*YOUR GOAL:*
Copy exactly the lines of the data below that run from the line holding "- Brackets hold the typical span" through the line holding "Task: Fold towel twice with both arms", both ends included.

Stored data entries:

※

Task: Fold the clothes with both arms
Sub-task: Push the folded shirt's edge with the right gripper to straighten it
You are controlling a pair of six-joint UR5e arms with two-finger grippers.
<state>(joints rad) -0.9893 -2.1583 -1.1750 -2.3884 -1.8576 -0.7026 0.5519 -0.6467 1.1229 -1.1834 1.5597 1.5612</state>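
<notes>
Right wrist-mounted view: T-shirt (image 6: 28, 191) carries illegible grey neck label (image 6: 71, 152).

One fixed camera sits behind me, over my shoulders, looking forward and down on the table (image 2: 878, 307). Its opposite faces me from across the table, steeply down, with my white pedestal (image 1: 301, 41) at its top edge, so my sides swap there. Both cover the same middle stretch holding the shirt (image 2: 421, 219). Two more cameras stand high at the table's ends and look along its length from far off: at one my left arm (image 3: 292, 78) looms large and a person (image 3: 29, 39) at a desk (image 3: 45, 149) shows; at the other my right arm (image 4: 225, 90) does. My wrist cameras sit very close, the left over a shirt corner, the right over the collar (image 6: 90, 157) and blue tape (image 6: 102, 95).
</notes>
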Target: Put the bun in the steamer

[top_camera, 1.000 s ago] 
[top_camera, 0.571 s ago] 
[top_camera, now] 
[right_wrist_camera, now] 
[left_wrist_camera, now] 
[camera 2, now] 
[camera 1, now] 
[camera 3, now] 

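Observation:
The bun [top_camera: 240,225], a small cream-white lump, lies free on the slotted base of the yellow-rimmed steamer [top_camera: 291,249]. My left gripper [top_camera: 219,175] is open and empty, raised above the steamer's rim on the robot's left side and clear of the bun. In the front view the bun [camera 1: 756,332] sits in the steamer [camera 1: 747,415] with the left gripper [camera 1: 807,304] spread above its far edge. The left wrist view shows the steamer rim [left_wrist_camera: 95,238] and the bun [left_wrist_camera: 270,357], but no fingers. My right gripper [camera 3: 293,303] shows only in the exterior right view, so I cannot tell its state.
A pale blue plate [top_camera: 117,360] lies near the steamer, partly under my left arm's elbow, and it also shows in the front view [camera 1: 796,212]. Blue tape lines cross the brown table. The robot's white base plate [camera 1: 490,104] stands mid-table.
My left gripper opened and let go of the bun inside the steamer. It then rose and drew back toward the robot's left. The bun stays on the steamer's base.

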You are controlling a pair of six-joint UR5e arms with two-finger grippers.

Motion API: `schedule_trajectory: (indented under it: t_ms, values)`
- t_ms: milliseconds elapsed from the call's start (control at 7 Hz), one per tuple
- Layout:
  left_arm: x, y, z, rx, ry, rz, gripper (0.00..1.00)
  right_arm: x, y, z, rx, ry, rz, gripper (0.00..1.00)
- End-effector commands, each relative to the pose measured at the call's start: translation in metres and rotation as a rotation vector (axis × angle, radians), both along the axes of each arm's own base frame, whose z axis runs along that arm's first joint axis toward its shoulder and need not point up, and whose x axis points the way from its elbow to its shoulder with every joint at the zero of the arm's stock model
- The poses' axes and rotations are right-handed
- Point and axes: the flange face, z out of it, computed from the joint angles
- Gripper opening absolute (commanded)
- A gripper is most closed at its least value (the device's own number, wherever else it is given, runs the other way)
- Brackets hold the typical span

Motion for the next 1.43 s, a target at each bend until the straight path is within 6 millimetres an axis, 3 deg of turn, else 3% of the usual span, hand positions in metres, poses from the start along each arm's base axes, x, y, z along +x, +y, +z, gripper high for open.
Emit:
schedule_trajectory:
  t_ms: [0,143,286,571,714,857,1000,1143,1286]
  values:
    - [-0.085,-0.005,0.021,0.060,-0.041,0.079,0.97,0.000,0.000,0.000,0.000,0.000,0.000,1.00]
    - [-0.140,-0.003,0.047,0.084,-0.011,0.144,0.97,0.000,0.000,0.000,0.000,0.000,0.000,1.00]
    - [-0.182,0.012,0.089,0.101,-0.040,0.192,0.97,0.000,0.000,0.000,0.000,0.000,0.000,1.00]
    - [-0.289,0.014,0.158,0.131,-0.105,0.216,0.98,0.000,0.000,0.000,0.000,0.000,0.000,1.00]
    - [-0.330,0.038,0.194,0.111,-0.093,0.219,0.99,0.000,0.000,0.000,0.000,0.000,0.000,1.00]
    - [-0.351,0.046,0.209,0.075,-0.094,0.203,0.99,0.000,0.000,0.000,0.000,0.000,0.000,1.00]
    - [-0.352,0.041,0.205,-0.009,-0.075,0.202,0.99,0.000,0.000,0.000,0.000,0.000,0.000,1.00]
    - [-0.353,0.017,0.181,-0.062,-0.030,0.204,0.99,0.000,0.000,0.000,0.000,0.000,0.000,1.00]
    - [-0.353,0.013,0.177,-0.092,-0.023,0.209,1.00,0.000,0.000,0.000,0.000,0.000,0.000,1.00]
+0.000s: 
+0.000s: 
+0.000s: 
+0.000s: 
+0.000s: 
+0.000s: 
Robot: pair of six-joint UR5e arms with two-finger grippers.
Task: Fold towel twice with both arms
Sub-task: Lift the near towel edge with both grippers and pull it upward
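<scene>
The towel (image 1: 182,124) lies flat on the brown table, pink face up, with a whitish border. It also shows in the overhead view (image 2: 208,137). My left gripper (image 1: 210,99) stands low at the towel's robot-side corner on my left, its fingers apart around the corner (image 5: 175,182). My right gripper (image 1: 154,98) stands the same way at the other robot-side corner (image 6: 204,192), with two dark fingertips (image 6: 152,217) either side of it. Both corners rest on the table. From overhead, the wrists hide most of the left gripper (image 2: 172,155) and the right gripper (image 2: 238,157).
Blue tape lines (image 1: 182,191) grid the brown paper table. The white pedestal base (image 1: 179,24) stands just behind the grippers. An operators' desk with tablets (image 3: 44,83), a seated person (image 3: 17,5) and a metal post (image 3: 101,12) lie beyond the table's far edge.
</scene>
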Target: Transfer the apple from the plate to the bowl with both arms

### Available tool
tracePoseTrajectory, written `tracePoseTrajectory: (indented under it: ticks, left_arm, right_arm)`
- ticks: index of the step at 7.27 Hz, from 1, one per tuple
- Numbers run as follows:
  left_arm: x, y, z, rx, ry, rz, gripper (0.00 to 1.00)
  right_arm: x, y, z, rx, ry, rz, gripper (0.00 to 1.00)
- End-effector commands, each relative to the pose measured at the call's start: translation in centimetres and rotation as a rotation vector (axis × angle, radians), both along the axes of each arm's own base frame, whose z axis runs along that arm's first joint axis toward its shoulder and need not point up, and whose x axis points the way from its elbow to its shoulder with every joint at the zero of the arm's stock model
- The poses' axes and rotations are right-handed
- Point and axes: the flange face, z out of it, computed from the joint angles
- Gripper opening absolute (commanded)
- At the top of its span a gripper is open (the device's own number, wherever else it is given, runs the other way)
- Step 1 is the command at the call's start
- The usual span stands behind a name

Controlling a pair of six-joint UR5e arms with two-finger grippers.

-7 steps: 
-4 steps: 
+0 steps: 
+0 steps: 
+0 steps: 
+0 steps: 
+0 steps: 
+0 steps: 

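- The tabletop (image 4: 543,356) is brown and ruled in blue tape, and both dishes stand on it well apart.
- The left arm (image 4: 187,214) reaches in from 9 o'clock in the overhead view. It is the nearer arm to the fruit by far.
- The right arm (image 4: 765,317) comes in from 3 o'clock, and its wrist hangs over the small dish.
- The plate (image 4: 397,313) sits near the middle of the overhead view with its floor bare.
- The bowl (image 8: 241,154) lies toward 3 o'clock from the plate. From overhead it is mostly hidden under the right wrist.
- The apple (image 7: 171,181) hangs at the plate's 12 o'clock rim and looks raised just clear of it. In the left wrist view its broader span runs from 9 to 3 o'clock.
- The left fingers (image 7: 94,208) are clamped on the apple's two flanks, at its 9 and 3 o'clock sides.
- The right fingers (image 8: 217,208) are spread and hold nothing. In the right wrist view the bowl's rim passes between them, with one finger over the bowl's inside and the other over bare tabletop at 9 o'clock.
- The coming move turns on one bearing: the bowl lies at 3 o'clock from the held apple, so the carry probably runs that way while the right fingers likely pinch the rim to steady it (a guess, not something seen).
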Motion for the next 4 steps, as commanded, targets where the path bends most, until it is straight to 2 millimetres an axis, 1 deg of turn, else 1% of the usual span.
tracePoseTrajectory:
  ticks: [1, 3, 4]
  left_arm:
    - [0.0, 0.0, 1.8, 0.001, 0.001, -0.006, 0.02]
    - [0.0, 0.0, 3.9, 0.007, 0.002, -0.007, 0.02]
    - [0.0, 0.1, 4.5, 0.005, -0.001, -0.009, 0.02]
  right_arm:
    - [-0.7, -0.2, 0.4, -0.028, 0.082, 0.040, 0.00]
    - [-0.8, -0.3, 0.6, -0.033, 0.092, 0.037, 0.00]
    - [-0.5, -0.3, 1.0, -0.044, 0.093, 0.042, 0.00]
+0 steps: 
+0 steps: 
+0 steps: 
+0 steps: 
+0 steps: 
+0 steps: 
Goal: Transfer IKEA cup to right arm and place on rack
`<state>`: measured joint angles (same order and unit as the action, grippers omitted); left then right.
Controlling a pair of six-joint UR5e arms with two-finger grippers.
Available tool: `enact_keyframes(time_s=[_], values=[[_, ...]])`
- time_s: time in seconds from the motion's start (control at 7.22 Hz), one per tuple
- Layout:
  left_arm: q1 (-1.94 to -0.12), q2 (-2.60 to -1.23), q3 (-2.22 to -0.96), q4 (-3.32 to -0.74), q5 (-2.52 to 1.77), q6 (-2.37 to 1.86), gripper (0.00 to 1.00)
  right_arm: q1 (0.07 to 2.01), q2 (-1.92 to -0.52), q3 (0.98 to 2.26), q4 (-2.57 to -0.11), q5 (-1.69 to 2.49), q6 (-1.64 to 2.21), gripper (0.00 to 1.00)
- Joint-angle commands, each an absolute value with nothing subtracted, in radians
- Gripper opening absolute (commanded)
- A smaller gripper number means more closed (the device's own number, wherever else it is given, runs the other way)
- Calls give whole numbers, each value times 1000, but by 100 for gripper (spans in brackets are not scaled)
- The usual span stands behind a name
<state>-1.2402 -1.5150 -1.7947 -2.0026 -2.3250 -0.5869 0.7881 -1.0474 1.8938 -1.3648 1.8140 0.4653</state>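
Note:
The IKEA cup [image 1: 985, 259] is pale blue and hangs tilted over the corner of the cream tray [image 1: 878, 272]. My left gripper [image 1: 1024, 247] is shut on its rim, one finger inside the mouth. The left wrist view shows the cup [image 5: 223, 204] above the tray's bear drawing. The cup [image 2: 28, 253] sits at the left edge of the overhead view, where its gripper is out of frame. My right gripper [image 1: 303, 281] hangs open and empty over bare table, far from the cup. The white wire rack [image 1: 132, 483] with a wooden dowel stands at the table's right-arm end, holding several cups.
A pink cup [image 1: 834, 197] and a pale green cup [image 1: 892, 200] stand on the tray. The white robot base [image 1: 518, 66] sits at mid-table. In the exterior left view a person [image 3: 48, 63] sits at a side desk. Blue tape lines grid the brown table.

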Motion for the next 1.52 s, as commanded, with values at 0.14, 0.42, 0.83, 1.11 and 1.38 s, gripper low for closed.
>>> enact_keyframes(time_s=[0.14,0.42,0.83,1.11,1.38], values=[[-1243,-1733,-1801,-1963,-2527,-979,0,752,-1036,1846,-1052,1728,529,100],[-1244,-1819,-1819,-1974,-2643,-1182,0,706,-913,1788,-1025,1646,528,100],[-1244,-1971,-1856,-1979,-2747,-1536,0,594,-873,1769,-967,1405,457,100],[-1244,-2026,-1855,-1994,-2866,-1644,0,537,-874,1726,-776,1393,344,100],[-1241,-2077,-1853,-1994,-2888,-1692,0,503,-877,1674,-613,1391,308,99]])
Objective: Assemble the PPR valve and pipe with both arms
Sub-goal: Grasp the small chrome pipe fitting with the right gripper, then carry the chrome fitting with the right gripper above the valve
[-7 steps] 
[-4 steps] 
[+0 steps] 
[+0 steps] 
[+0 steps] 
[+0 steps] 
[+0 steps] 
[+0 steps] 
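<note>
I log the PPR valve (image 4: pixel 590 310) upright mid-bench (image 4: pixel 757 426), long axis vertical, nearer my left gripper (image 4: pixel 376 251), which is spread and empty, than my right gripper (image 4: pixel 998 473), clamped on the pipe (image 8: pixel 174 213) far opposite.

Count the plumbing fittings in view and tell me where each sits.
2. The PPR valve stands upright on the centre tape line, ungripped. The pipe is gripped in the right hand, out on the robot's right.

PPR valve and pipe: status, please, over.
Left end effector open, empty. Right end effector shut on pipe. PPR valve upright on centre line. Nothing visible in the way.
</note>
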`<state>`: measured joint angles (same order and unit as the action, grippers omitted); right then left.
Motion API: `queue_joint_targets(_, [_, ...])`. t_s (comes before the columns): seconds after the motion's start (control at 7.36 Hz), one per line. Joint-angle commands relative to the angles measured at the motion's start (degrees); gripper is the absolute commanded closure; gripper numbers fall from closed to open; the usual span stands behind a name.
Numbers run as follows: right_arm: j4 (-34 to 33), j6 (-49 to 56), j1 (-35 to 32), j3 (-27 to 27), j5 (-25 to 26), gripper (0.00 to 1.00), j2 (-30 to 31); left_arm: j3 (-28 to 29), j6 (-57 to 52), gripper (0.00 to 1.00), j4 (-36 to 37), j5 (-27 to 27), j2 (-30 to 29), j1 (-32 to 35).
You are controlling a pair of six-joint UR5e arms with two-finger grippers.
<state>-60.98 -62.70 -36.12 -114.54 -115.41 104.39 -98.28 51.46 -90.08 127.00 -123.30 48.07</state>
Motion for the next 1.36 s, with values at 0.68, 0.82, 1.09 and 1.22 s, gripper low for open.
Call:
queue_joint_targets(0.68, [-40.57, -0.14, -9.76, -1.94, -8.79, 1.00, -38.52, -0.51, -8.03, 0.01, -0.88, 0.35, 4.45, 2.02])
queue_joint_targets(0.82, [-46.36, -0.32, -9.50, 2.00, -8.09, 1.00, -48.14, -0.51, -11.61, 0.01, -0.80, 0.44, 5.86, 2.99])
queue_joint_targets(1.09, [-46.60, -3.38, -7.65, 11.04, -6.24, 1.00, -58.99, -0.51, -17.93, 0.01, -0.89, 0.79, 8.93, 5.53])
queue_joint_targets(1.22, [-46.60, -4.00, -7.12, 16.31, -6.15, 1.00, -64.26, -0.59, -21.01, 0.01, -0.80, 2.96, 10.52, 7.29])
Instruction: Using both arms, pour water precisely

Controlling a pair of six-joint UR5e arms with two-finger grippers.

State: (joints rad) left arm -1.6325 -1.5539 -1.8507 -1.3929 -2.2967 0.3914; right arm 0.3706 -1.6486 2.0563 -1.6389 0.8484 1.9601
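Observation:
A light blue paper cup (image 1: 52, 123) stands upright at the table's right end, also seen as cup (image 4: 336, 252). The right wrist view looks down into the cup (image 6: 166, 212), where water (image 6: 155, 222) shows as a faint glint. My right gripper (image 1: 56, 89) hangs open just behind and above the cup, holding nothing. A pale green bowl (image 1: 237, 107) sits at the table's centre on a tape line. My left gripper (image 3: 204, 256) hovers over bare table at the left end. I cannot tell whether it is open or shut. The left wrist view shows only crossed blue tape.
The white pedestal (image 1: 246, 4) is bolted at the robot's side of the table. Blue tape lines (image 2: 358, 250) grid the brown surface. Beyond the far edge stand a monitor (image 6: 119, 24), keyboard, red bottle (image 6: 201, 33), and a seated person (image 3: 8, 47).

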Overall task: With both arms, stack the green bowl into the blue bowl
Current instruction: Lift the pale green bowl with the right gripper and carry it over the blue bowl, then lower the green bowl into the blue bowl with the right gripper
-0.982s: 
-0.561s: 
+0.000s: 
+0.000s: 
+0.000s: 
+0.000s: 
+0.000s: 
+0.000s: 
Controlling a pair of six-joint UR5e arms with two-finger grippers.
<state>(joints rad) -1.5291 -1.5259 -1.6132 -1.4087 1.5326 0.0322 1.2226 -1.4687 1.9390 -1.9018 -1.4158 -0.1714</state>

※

*RESULT BELOW:*
- Brackets hold the typical span

Motion for the next 1.43 s, a target at each bend until the straight path is within 6 millimetres an axis, 3 deg of turn, else 3% of the usual span, hand positions in metres, poses from the start along each arm's base axes, x, y, z along +x, +y, +z, gripper high for open.
Emit:
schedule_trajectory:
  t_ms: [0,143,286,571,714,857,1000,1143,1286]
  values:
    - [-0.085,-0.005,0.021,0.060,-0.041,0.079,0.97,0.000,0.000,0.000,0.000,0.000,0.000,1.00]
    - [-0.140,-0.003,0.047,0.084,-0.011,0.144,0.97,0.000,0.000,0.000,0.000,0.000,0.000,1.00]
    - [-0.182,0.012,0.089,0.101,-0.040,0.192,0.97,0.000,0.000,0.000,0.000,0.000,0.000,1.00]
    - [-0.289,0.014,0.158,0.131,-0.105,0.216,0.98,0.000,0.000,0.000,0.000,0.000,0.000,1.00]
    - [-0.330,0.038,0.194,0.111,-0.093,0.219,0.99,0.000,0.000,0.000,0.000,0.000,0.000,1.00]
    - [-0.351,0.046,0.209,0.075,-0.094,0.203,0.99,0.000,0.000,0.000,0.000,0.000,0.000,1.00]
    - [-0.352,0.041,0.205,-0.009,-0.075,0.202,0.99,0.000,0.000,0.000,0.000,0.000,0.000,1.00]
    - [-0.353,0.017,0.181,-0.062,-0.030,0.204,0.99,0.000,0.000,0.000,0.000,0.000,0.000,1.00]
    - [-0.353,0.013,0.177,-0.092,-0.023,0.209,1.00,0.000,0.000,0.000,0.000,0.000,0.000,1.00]
+0.000s: 
+0.000s: 
+0.000s: 
+0.000s: 
+0.000s: 
+0.000s: 
Robot: pair of six-joint UR5e arms with two-finger grippers.
Task: Fold towel twice with both arms

The exercise calls for nothing more.